Dave Sheraton has a ready quip for why he never implemented just in time manufacturing.
“I never went to business school,” Sheraton said.
Instead, Sheraton built up to two years of inventories at R&D Medical Products Inc., a contract manufacturer of hydrogels and related products.
“It seemed to me common sense to keep materials on the floor.”
That common sense paid off in a big way when the pandemic and related shipping problems caused competitors to scramble.
Sales at his Lake Forest-based company grew 49% in the past two years to $11.1 million for the 12 months ended June 30. Automation’s also helped reduce its workforce in the past year to 45 from 53 a year ago.
His company ranks No. 28 on this year’s list of fastest growers for midsize companies with sales between $10 million and $99.9 million (see list, page 32).
R&D operates out of a 23,000-square-foot building, shipping one to two container loads a week to more than 100 countries. The company, which is registered with the Food and Drug Administration, is ready to expand, he said.
“I never planned on having my own company and running my own show,” Sheraton said. “I went with the cards that were dealt. It’s all by accident.”
Hottest Bartender
Sheraton, a native of Long Beach who moved to Orange County when he was 9 years old, didn’t plan to be in the medical device business.
Rather, he was a highly paid “happy bartender” at what he said was “the hottest bar” in the 1970s—Garden Grove’s Playgirl.
Then serious health issues popped up, including a stroke and Type 2 diabetes.
He stopped taking courses in TV and radio broadcasting to focus on becoming a doctor, first by earning a biology degree at the University of California, Irvine, and then studying at a university in Italy.
After he ran out of money for medical school, he returned to Orange County where he got a job at medical device maker Sentry Medical Products Inc., a world leader in the neonatal ECG electrode market.
“I was going to go back to medical school, but they kept giving me a new project,” said Sheraton, who rose to become its director of research and development.
R&D Birth
After Sentry was acquired by Tyco in 1996, Sheraton was laid off at the age of 45. Several of his clients asked him to form his own company.
“I didn’t have to think too hard,” he recalled. “I was stuck with a degree in biology, only two years in medicine and I hadn’t bartended in a long time—what was I going to do?”
He picked the name R&D Medical because he didn’t have time to research a name and had to move quickly.
Sheraton was asked to design a small electrode to monitor the hearts of premature newborns that weighed as little as 1 pound.

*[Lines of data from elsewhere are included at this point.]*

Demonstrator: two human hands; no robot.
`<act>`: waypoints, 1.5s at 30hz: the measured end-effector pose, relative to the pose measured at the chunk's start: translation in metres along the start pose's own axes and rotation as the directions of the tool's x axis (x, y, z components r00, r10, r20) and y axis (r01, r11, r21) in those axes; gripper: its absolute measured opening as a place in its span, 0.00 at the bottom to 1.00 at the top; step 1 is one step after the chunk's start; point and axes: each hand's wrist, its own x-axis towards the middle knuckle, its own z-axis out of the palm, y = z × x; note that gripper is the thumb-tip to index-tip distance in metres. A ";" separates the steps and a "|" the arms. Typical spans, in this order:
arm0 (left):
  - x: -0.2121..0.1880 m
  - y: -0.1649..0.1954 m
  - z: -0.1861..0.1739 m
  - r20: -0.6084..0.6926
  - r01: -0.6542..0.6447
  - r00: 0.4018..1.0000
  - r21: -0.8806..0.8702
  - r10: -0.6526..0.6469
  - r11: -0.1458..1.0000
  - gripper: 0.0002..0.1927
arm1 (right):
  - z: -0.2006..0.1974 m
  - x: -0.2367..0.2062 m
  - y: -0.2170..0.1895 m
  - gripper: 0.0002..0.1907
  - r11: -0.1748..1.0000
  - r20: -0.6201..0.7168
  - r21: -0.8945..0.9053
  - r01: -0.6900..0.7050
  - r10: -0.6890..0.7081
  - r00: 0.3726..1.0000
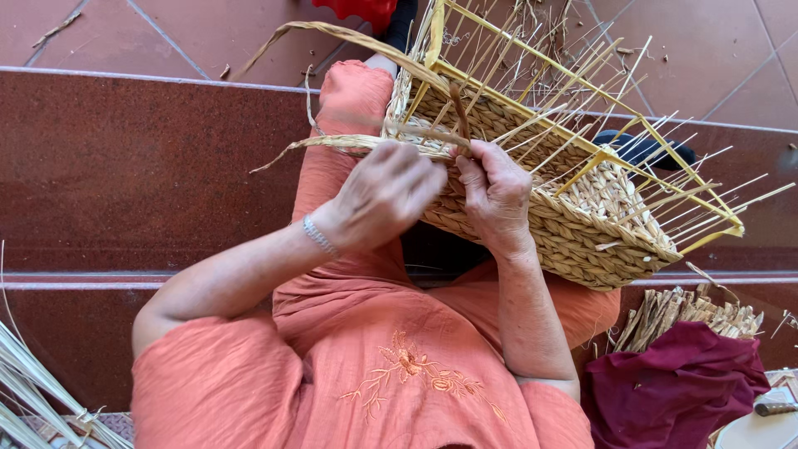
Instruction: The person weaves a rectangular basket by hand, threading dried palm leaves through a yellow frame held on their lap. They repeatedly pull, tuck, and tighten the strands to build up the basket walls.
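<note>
I look down on a floor (125,166) of dark red stone steps with paler red tiles beyond; it fills most of the view; across it sits the person in an orange dress (391,366) with a stitched flower on the front, knees drawn up beneath the work.

Next in size is the basket (573,224), half woven, resting tilted on the lap and against the right knee; its lower walls are thick plaited straw, and above them a yellow frame (532,58) of thin rods stands bare, with many pale upright stakes (690,166) fanning out past the rim.

A long flat strand (349,35) arcs from the upper left over to the basket's near corner; a second one trails off left from the same corner.

My left hand (384,193) (a thin silver bracelet (320,236) at its wrist) sits at that corner with fingers curled closed, though I cannot tell exactly what they pinch; my right hand (496,193) rests just beside it on the woven wall, fingers closed on a brownish strand (459,112) that rises between the stakes.

At lower right a dark red cloth (673,382) lies over a bundle of cut reeds (690,312); at lower left loose pale stalks (33,382) cross the corner.
</note>
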 end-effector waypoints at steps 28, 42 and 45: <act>-0.029 -0.048 0.031 -0.039 0.088 0.995 -0.036 -0.089 0.995 0.28 | 0.005 0.011 -0.006 0.03 0.972 -0.012 -0.200 0.121 -0.126 0.992; -0.053 -0.034 0.010 0.034 0.200 0.980 -0.105 -0.198 0.974 0.19 | 0.041 0.010 0.013 0.14 0.892 -0.240 -0.386 0.235 -0.343 0.908; -0.063 -0.023 0.017 0.155 0.229 0.964 -0.084 -0.214 0.970 0.25 | 0.039 0.013 0.005 0.13 0.912 -0.113 -0.331 0.243 -0.294 0.949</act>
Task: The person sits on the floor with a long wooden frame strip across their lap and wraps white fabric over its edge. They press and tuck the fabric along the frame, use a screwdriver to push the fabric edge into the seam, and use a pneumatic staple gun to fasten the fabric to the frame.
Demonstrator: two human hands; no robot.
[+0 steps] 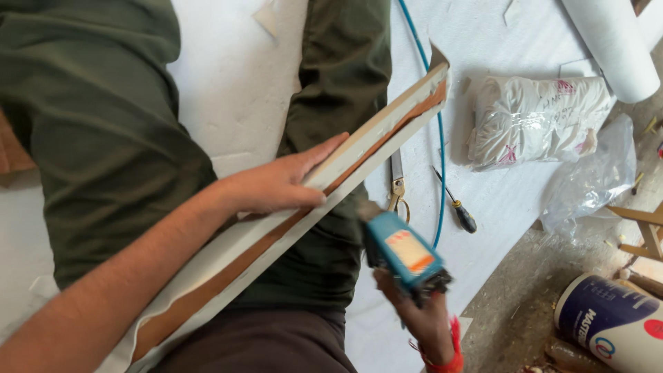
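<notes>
Left hand [280, 185] pressing flat, fingers spread, on the canvas frame [304, 221] lying across the lap; right hand [421, 318] gripping blue staple gun [404, 252]; frame could be slipping, misfiring near fingers

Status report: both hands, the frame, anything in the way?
Left hand flat on canvas frame. Right hand grips blue staple gun. Scissors, screwdriver beside.

Blue staple gun [402, 254] with an orange-and-white label, lower middle. Blue hose [438, 138] on the white sheet [228, 83]. Olive green trousers [103, 138], upper left. The frame [290, 228] shows white canvas over brown wood. Red wristband [452, 352] at the bottom.
</notes>
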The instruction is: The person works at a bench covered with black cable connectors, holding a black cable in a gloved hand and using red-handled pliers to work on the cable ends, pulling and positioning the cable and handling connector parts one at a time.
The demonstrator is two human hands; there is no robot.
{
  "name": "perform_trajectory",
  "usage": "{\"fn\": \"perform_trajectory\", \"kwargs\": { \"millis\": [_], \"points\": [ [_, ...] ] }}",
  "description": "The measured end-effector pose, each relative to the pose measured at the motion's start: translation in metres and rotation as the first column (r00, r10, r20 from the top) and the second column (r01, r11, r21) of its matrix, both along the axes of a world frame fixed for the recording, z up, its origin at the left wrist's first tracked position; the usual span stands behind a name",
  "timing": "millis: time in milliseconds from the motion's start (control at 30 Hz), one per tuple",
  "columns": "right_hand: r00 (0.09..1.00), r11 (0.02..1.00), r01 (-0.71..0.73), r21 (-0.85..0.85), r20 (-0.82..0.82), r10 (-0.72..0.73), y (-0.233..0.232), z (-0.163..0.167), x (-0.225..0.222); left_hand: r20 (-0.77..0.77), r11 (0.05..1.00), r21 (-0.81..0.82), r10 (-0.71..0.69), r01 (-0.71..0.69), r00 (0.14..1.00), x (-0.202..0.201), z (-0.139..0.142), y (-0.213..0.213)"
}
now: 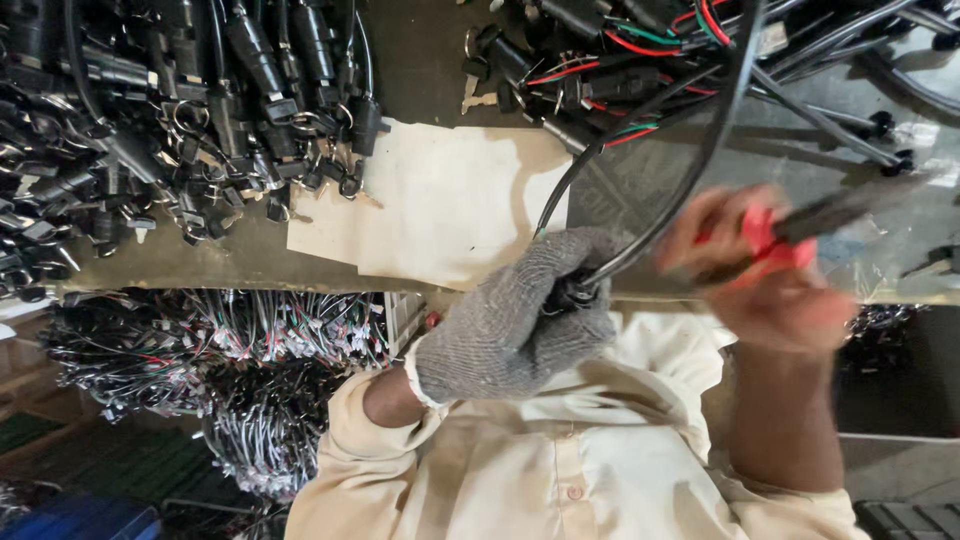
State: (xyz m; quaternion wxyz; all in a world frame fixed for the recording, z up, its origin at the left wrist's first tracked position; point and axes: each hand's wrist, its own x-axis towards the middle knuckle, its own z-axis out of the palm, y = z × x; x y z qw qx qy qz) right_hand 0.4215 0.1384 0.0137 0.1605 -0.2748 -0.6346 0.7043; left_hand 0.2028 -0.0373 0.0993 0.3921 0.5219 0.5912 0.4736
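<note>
Gloved left hand (pixel 520 315) clenched on black cable (pixel 690 175) at desk (pixel 250 250) edge; blurred right hand (pixel 775 270) gripping red-handled tool (pixel 775 235), probably cutters.

A heap of black plug-like parts with metal keys (pixel 190 120) covered the upper left of the worktable (pixel 790 160). A pale sheet of paper (pixel 440 200) lay at the table's near edge. More black parts with red and green wires (pixel 620 70) sat top centre. Below the table edge hung bundles of thin multicoloured wires (pixel 230 350), and what seemed a blue crate (pixel 70 520) stood bottom left
</note>
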Motion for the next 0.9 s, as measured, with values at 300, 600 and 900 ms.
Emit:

He said the electrodes are “the smallest in the world.”
As a privately held company that he owned, it didn’t matter to him how much money could be made on such a product.
“We develop that product thinking it’d be a couple thousand dollars a year in business. I was fine with that,” he said. “It turned out that particular product works on all the babies. A lot of hospitals decided to use it on bigger babies. To date, we’ve done over 30 million of these devices.”
Other Products
The company makes a wide variety of products, such as a “prenatal music speaker” where an adhesive holds a speaker to a pregnant woman’s stomach so a baby can hear music.
R&D Medical is into the wearables trends, making patches that can pick up signals from the body and transmit them to devices like smartphone applications.
The company says it’s the world’s biggest supplier of eyelash patches to protect the skin during extensions. It makes the patches for 3D-Beauty International, an Orange County-based company that says its Biogel Pads are sold in more than 52 countries worldwide.
When the pandemic hit in 2020, Sheraton was ready and even produced hand sanitizers for a while.
“A lot of people in our industry who buy from our clients were caught off guard by not having their supply chains in very good form. They were overseas dependent on raw materials.
“I typically keep raw materials in my warehouse to run product for two years without have to do another purchase. It makes sense.”
He’s proud of the logo, “Made in America.”
“We’re made in America. We didn’t realize what a strong marketing tool that was until we started exhibiting in foreign countries. It’s all made here. We even ship a lot of products” to China.
What he’s not proud of is how difficult it is to manufacture in California, where the workers compensation issue is “getting really bad.
“I cannot believe the racket that’s going on in workers’ comp between the workers, the lawyers and the doctors,” Sheraton said, adding that he’s considering countersuing attorneys.
The Patches
R&D Medical has become one of the world’s leaders in “transdermals,” short for transferable deliveries where medication is delivered slowly through a patch rather than digested. The company’s three key patches are for sleep, energy and pain.
“These are the top three sellers because everybody has insomnia, everybody wants energy and everybody has pain,” said Chief Technology Officer Joana Prunean.
Last year, investment bankers came every week to discuss IPO or private equity deals.
“They all think I want to sell,” the 71-year-old Sheraton said. “I feel like the company’s only on Chapter 2 right now.
“I love playing this game. I’ve been playing this game for 45 years. You never know when the next project is going to come through the door. Why would I want to stop that?
“It’s so much fun. It’s been a great ride. The one really sad thing is it went so damn fast.”